:: Dataset excerpt

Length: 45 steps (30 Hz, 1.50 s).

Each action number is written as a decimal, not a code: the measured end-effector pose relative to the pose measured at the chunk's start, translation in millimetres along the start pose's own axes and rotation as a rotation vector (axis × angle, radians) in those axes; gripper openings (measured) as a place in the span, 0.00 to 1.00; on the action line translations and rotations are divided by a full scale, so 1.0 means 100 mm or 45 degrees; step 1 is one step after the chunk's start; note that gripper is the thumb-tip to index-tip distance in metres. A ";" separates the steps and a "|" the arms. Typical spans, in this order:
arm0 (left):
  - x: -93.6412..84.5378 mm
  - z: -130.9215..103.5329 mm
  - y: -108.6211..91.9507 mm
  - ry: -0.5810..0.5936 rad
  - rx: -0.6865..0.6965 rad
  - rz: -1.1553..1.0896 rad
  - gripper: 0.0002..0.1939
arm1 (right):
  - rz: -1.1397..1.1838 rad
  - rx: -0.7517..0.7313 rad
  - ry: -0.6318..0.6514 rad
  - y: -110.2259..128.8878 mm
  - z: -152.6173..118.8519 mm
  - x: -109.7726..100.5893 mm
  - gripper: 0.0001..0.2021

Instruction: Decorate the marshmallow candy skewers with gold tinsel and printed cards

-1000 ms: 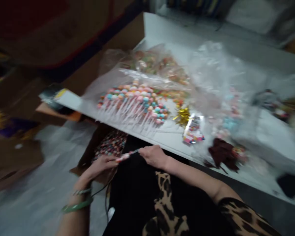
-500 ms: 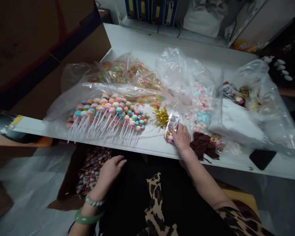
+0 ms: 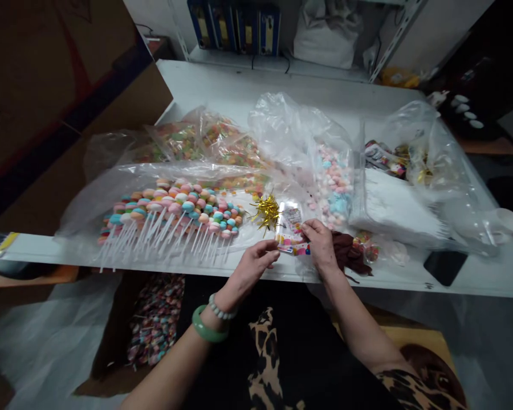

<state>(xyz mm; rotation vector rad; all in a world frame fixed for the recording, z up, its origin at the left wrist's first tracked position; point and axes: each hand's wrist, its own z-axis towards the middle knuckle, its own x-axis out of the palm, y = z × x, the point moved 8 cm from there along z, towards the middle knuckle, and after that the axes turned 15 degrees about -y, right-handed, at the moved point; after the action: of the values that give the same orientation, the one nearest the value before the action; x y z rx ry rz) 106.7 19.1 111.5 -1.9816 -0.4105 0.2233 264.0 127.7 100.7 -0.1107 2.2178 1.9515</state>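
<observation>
My right hand [image 3: 320, 245] pinches the right edge of a small clear plastic bag [image 3: 290, 219] with a colourful printed lower border, near the table's front edge. At the bag's lower left corner is my left hand [image 3: 256, 265], its fingers loosely bent and thumb apart; whether the fingertips touch the bag I cannot tell. A bunch of gold twist ties [image 3: 265, 212] lies just left of the bag. Further left, many pastel candy skewers on white sticks [image 3: 171, 208] lie in a pile on clear plastic. A brown cloth [image 3: 350, 253] is partly behind my right hand.
Behind are big clear bags of gummy candy [image 3: 222, 136] and of pastel marshmallows [image 3: 336, 179]. To the right lie a stack of white bags [image 3: 402, 199] and a black phone [image 3: 446, 266]. A large cardboard box [image 3: 68, 114] stands left; a box of wrapped candies [image 3: 154, 324] sits below.
My left hand has moved up and right from my lap to the plastic bag's lower corner. My right hand has shifted to the bag's right edge. The view has tilted slightly.
</observation>
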 end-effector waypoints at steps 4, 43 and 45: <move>0.10 0.07 0.04 -0.048 -0.083 -0.271 0.15 | 0.048 0.079 0.264 0.08 -0.37 0.38 0.12; 1.94 0.10 0.38 0.444 1.056 1.453 0.12 | -0.271 0.000 -0.494 -0.75 0.25 -1.51 0.11; 1.85 0.14 0.37 0.401 1.042 1.423 0.12 | -0.157 -0.015 -0.629 -0.66 0.19 -1.53 0.12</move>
<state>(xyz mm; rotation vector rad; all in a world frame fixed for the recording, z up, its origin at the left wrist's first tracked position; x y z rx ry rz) 279.8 86.7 76.7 -1.1919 0.9087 0.6384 427.2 127.8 62.3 0.2069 1.8315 1.6989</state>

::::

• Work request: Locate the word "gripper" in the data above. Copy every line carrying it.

• Exercise response:
Each action number is written as a decimal, not a code: the measured end-effector pose relative to the pose measured at the chunk's start, translation in millimetres along the start pose's own axes and rotation as a rotation vector (axis × angle, radians) in those axes; gripper openings (measured) as a place in the span, 0.00 to 1.00; on the action line translations and rotations are divided by a full scale, so 1.0 means 100 mm or 45 degrees; step 1 is one step after the chunk's start; note that gripper is the thumb-tip to index-tip distance in metres. A ";" separates the steps and a "|" the arms. Typical spans, in this order:
  - gripper: 0.0002..0.1939
  - gripper: 0.0001..0.2021

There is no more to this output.